Terry Pratchett, Author of Discworld Novels Passes Away Aged 66
Sir Terry Pratchett, author of the famed Discworld series of novels passed away today, aged 66.
"I was deeply saddened to learn that Sir Terry Pratchett has died," said Larry Finlay of Transworld Publishers. "The world has lost one of its brightest, sharpest minds. In over 70 books, Terry enriched the planet like few before him. As all who read him know, Discworld was his vehicle to satirize this world: he did so brilliantly, with great skill, enormous humour and constant invention. Terry faced his Alzheimer's disease (an 'embuggerance', as he called it) publicly and bravely. Over the last few years, it was his writing that sustained him. His legacy will endure for decades to come. My sympathies go out to Terry's wife Lyn, their daughter Rhianna, to his close friend Rob Wilkins, and to all closest to him."

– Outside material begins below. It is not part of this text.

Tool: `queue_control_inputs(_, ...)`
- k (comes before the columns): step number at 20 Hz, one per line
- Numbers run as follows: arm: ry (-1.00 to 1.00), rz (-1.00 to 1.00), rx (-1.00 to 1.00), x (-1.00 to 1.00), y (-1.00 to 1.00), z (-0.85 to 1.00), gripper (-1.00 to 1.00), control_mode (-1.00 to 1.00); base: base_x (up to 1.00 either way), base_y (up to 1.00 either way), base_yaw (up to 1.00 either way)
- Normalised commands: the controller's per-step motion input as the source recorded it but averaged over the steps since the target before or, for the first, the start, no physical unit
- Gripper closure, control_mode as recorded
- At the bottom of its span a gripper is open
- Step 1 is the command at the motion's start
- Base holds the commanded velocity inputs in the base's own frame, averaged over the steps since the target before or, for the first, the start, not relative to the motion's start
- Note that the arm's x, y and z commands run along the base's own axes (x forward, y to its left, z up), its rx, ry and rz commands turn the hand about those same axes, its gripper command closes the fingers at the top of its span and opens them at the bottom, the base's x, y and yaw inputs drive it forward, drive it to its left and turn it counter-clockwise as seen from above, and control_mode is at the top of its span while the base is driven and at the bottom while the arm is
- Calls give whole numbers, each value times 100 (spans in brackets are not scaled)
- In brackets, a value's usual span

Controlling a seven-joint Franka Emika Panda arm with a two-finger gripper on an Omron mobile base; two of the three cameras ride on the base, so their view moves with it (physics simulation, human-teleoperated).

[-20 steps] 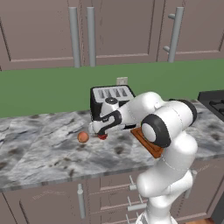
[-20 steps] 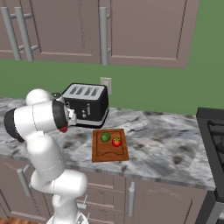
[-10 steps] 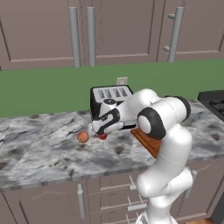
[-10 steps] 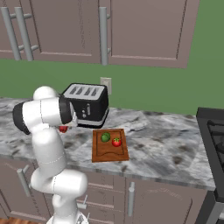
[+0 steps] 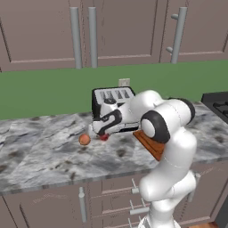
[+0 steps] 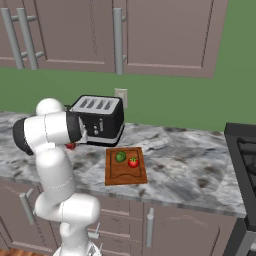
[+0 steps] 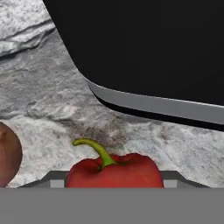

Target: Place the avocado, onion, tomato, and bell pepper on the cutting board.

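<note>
A red bell pepper (image 7: 114, 170) with a green stem sits on the marble counter just in front of the black toaster (image 5: 111, 100). My gripper (image 5: 103, 135) is down on it, with a finger pressed against each side, shut on the bell pepper (image 5: 105, 138). The orange-tan onion (image 5: 84, 140) lies on the counter just to the left of it. In the hand view the onion (image 7: 6, 153) is at the left edge. To the right, the wooden cutting board (image 6: 125, 175) carries the green avocado (image 6: 120, 156) and the red tomato (image 6: 133, 162).
The toaster (image 6: 100, 120) stands at the back against the green wall, very close above the gripper. A black stove (image 6: 242, 150) is at the far right. Bare marble counter (image 5: 40, 151) stretches left of the onion. Cabinets hang overhead.
The fingers have come together onto the bell pepper, from wide open a second ago. The hand has sunk slightly toward the counter. Onion, board and toaster have not moved.
</note>
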Motion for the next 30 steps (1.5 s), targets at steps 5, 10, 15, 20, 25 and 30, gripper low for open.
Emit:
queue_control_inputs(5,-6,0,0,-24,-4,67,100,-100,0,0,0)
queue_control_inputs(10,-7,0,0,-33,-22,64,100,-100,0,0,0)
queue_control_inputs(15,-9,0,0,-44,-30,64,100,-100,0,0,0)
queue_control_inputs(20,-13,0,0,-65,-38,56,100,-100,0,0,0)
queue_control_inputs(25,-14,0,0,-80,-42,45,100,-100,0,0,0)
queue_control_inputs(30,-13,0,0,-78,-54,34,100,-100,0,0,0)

As Finlay said in his statement, Pratchett was a prolific writer and his whimsically comical Discworld novels became so popular they began attracting their very own fan conventions. Pratchett was of that rare breed of writers who are equally comfortable weaving yarns for children as they are creating tales complex enough for even the most demanding of adult minds.
It's hard to find someone who read one of Pratchett's novels and didn't go on to become a rabid fan of his work. My own personal fascination started when I picked up a copy of 'Eric' from my school library back in the early 90's. After that, I was hooked and although I cannot claim to have read all of his works, I struggle to recount one that I didn't fully enjoy or one that didn't make me laugh out loud at least once.
Pratchett's talent was recognized by a host of awards groups, and throughout his distinguished career he received some of the highest honors possible in the field of Science Fiction and Fantasy writing. Pratchett was also the recipient of a staggering nine honorary doctorates from various universities across Great Britain and Ireland.